Task to complete:
Take the data below and extract the lines from the one with "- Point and" to the one with "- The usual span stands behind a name", inclusive, exactly as written.

• • • •

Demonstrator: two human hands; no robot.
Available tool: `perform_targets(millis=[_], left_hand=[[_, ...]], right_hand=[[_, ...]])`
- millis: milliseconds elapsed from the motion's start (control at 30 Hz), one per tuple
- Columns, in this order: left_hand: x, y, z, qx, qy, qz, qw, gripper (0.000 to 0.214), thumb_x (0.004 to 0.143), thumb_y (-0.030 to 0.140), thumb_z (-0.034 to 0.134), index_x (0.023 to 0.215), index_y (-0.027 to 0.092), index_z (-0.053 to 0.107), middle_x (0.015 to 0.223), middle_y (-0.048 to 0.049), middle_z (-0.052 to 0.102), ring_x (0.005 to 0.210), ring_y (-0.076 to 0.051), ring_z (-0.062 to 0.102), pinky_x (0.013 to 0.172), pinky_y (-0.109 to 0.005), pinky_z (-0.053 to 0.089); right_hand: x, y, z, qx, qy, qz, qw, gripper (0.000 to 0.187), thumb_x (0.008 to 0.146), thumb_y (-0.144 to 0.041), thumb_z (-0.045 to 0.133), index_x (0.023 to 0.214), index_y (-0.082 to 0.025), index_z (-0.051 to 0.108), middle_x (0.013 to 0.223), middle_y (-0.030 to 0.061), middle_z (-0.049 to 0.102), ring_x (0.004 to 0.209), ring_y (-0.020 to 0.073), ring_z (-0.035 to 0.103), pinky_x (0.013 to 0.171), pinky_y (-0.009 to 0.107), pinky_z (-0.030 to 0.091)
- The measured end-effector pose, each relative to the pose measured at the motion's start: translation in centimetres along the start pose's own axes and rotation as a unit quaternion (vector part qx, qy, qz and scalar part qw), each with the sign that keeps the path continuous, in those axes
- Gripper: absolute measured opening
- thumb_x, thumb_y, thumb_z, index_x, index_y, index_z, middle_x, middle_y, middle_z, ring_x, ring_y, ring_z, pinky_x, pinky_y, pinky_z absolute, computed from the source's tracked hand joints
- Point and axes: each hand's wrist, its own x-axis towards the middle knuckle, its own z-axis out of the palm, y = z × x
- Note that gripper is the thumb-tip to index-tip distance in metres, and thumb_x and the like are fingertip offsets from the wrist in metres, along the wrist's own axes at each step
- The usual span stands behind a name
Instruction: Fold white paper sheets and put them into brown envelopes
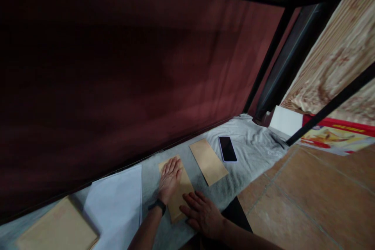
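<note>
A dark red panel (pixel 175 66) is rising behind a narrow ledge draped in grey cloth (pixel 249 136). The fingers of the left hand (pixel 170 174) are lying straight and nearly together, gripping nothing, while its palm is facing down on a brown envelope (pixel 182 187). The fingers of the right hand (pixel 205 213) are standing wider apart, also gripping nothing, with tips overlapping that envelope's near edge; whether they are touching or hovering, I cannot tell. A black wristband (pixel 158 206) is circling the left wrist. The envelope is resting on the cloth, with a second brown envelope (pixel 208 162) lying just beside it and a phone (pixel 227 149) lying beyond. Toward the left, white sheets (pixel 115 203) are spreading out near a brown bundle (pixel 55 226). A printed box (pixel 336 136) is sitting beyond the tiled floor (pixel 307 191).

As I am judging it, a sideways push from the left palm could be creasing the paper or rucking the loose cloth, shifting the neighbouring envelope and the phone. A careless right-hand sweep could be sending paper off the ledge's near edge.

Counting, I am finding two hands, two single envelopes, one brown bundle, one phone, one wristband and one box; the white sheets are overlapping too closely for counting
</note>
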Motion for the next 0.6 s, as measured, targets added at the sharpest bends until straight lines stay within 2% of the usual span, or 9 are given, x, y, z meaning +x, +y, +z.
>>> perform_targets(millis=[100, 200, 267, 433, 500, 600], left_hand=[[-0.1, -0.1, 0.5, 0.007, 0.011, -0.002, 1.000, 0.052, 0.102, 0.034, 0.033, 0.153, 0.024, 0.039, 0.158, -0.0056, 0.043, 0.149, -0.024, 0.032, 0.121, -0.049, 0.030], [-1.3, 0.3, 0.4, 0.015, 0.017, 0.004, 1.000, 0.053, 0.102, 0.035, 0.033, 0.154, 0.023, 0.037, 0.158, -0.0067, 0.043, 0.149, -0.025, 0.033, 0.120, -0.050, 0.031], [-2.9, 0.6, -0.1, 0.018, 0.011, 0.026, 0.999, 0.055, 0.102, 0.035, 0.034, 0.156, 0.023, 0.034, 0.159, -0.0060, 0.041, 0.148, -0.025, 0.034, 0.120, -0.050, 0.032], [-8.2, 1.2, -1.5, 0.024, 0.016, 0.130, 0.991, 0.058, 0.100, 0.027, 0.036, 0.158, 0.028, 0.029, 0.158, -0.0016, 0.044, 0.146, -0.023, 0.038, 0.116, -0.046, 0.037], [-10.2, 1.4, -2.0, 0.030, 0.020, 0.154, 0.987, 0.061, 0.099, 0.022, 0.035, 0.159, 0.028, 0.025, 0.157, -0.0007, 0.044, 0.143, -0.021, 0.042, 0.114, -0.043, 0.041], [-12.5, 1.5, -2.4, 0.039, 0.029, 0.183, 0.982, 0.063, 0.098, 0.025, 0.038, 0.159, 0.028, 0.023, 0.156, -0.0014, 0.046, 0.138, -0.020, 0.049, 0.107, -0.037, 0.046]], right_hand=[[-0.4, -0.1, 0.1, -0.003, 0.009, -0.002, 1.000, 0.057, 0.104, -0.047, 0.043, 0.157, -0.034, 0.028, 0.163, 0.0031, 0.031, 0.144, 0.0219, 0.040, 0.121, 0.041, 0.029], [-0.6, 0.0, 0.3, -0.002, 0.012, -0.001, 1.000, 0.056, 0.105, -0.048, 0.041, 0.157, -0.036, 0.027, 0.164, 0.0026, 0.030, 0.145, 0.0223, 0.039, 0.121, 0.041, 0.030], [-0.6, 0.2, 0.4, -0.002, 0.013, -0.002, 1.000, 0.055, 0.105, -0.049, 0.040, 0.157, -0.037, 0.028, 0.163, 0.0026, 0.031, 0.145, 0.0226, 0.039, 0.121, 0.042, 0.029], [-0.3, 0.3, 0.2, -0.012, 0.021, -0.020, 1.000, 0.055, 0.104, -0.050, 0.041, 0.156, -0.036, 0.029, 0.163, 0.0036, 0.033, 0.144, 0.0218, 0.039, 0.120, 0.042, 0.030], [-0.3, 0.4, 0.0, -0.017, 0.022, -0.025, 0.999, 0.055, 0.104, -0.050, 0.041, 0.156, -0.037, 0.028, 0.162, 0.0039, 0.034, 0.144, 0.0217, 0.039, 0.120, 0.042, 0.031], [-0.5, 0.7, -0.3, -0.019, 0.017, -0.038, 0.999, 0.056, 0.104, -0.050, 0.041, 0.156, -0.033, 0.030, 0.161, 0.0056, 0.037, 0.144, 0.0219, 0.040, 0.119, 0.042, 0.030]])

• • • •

Response to this task:
- Point and axes: each hand's wrist, its own x-axis towards the middle knuckle, its own z-axis out of the palm, y = z × x
- Note that gripper is the thumb-tip to index-tip distance in metres, and thumb_x and the like are fingertip offsets from the wrist in metres, along the wrist's own axes at each step
- The usual span stands behind a name

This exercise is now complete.